Exercise brief:
Where a line of the material includes the string "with", copy that line.

::::::::

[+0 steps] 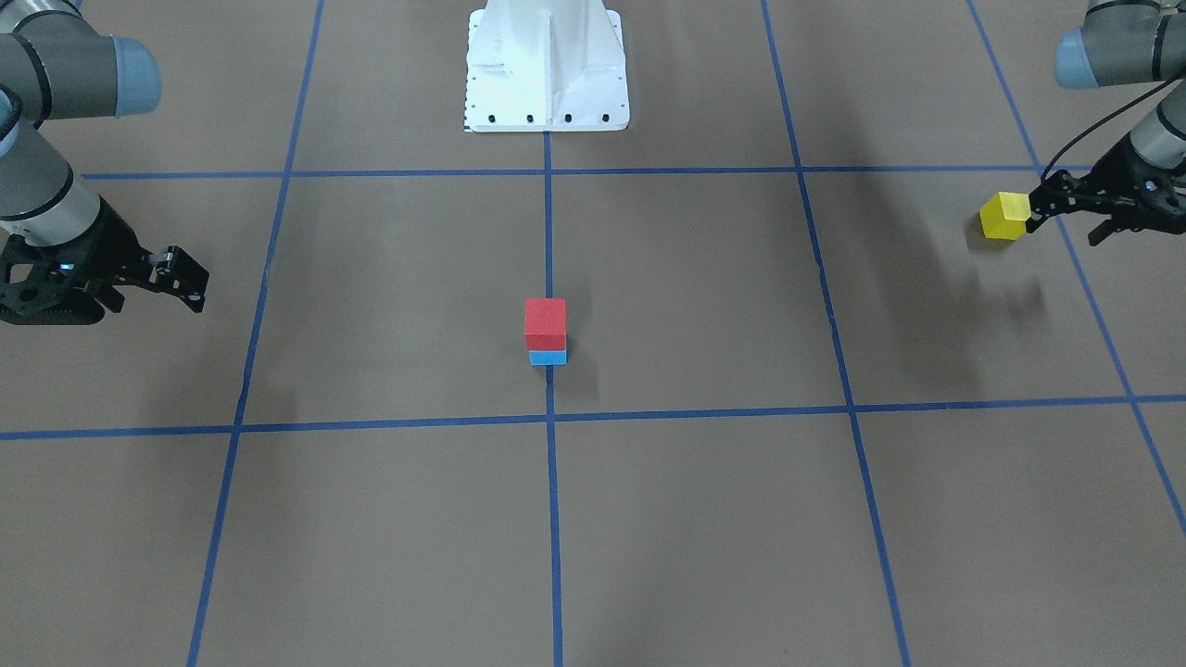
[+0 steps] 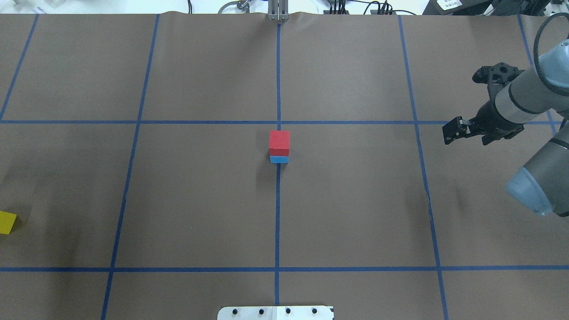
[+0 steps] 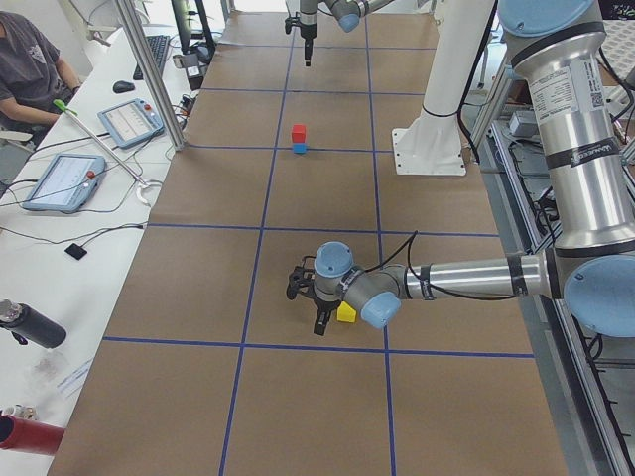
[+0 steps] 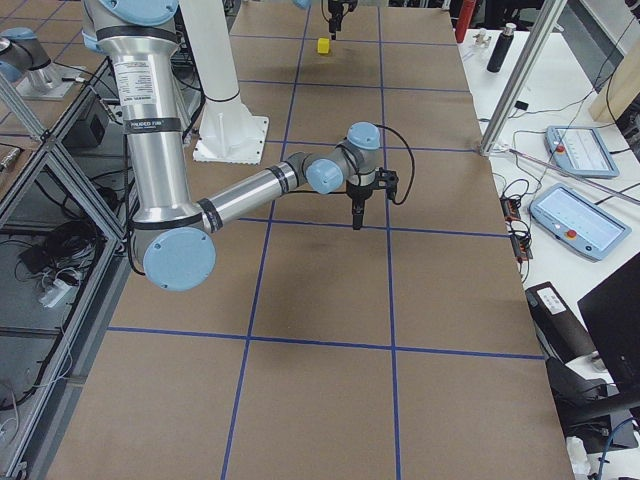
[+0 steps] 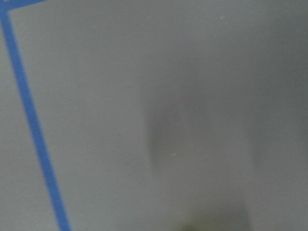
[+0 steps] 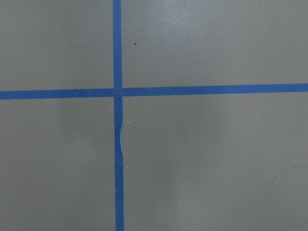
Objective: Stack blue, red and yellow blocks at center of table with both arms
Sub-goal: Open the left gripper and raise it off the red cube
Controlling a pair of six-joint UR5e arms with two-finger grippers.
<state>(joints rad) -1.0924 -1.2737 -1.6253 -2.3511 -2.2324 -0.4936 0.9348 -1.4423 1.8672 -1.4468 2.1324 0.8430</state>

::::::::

Answer space:
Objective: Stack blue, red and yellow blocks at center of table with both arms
Controlling a pair of six-joint UR5e arms with two-finger grippers.

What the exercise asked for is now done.